EXERCISE INSTRUCTIONS: Each line that includes "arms" must be copied from the records.

DATA IN THIS EXERCISE:
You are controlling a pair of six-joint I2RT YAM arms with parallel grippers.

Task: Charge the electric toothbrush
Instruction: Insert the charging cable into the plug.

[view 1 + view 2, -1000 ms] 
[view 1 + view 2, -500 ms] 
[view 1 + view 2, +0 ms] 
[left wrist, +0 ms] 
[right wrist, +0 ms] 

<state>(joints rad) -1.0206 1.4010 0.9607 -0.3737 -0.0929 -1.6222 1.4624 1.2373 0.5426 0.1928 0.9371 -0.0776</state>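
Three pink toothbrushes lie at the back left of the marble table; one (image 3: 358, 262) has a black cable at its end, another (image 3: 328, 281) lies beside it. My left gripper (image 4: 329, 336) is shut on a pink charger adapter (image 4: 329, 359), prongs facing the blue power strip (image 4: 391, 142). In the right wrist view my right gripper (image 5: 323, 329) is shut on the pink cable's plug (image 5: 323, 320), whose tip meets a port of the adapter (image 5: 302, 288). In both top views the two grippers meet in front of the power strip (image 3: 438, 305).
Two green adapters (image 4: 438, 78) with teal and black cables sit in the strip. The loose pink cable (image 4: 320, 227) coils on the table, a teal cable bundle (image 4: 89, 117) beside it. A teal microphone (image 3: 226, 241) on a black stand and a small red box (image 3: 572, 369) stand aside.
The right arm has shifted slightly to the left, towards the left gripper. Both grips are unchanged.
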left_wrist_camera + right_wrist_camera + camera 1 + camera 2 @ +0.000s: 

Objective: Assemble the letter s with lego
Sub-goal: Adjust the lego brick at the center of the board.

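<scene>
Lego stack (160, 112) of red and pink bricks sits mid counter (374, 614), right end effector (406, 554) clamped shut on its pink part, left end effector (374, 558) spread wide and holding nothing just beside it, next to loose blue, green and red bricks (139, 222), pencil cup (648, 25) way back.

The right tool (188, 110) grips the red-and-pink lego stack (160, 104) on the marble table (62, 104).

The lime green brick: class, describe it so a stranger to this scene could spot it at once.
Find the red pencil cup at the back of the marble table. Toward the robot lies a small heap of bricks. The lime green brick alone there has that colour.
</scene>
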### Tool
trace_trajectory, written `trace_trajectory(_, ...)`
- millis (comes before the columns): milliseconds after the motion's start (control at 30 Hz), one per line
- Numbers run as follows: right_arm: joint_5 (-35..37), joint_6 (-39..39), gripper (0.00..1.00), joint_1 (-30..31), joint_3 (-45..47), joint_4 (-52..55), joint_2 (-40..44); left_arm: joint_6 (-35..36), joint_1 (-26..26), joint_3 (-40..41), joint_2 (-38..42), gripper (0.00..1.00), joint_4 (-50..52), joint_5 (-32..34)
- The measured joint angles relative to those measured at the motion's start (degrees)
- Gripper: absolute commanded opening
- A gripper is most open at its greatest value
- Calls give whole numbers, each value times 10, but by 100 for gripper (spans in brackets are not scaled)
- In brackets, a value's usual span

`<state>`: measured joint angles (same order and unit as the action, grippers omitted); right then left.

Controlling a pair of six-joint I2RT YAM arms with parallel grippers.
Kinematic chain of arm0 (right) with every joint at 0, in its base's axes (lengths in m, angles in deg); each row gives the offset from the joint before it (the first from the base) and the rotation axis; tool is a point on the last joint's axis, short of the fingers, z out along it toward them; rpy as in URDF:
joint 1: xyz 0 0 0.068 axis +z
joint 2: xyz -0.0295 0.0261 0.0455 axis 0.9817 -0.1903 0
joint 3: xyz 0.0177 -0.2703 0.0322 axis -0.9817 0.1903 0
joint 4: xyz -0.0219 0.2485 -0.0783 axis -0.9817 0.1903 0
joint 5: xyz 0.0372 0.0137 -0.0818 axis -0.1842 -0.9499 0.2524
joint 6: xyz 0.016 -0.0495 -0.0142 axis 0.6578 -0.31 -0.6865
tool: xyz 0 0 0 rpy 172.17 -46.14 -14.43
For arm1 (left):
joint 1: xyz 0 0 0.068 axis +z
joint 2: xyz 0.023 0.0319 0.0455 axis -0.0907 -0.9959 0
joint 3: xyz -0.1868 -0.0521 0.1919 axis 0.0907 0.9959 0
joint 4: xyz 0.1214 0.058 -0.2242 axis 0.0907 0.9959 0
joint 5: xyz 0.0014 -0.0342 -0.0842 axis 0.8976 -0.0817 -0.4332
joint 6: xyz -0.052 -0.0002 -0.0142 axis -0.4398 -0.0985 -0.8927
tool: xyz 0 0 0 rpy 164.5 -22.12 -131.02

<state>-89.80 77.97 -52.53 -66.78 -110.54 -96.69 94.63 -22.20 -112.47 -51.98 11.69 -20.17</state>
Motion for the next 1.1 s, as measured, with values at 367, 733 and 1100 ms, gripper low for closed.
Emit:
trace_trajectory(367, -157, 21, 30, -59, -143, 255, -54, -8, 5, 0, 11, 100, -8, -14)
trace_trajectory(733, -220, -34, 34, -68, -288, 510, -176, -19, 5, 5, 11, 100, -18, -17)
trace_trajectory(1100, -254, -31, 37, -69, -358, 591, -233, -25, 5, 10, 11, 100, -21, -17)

REPLY TO THE EXERCISE:
You are controlling a pair of six-joint I2RT YAM arms with parallel grippers.
Controlling a pair of six-joint I2RT YAM arms with parallel grippers.

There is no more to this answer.